Procédez à la réception du
chantier. Ce point est relativement important si vous devez faire jouer
votre contrat d’assurance en cas de malfaçon.
N’oubliez pas qu’un assureur n’interviendra que s’il est en possession
d’un document attestant la réception et mentionnant clairement
la date de celle-ci.
L’artisan et/ou l’entrepreneur français
qui construit en Suisse peut bénéficier des mesures de protection
de l’hypothèque légale (article 837 ss du Code civil suisse),
c’est-à-dire un droit de gage sur l’immeuble, si le client ne paie pas. Il est conseillé de passer par une étude d’avocats.

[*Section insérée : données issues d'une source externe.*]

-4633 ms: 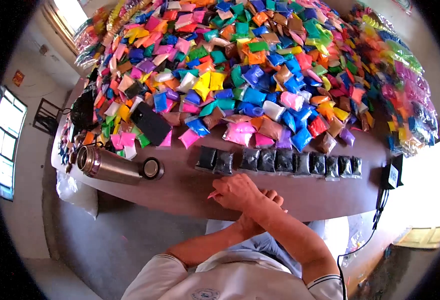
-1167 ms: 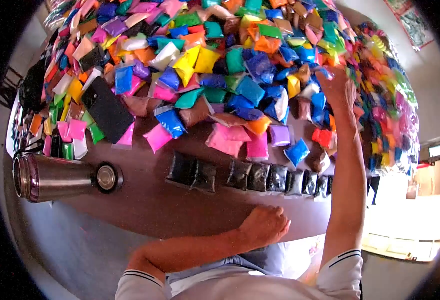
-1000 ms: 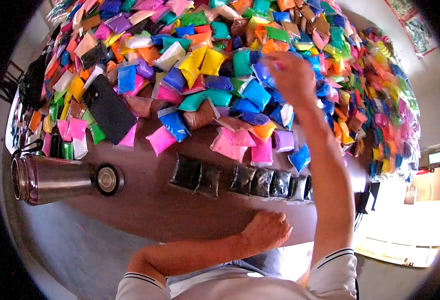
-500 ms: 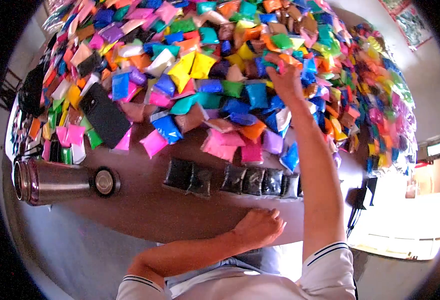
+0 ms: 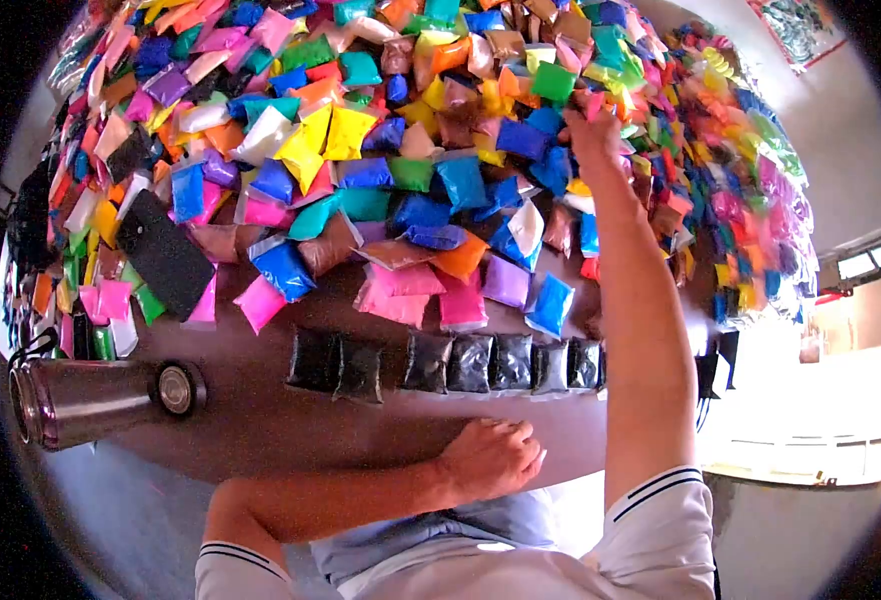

Facturez rapidement vos prestations et travaux.
Effectuez toutes les démarches nécessaires concernant les salariés :
fin de contrat de travail pour la main-d’œuvre locale,
main-d’œuvre détachée,
se radier des caisses sociales suisses et,
le cas échéant, récupérer les sommes réglées.
N’oubliez
pas de conserver les documents sociaux établis à l’occasion
de votre activité.
Préparez
le « retour » éventuel du matériel et des matériaux :
carnet ATA, douanes.
L’assurance décennale n’est pas obligatoire en Suisse pour les activités du bâtiment. Il est cependant recommandé de s’en enquérir. Voyez cela avec votre compagnie d’assurance.
Soyez précis et organisé par rapport au planning de fin de chantier. C’est un aspect fondamental en Suisse.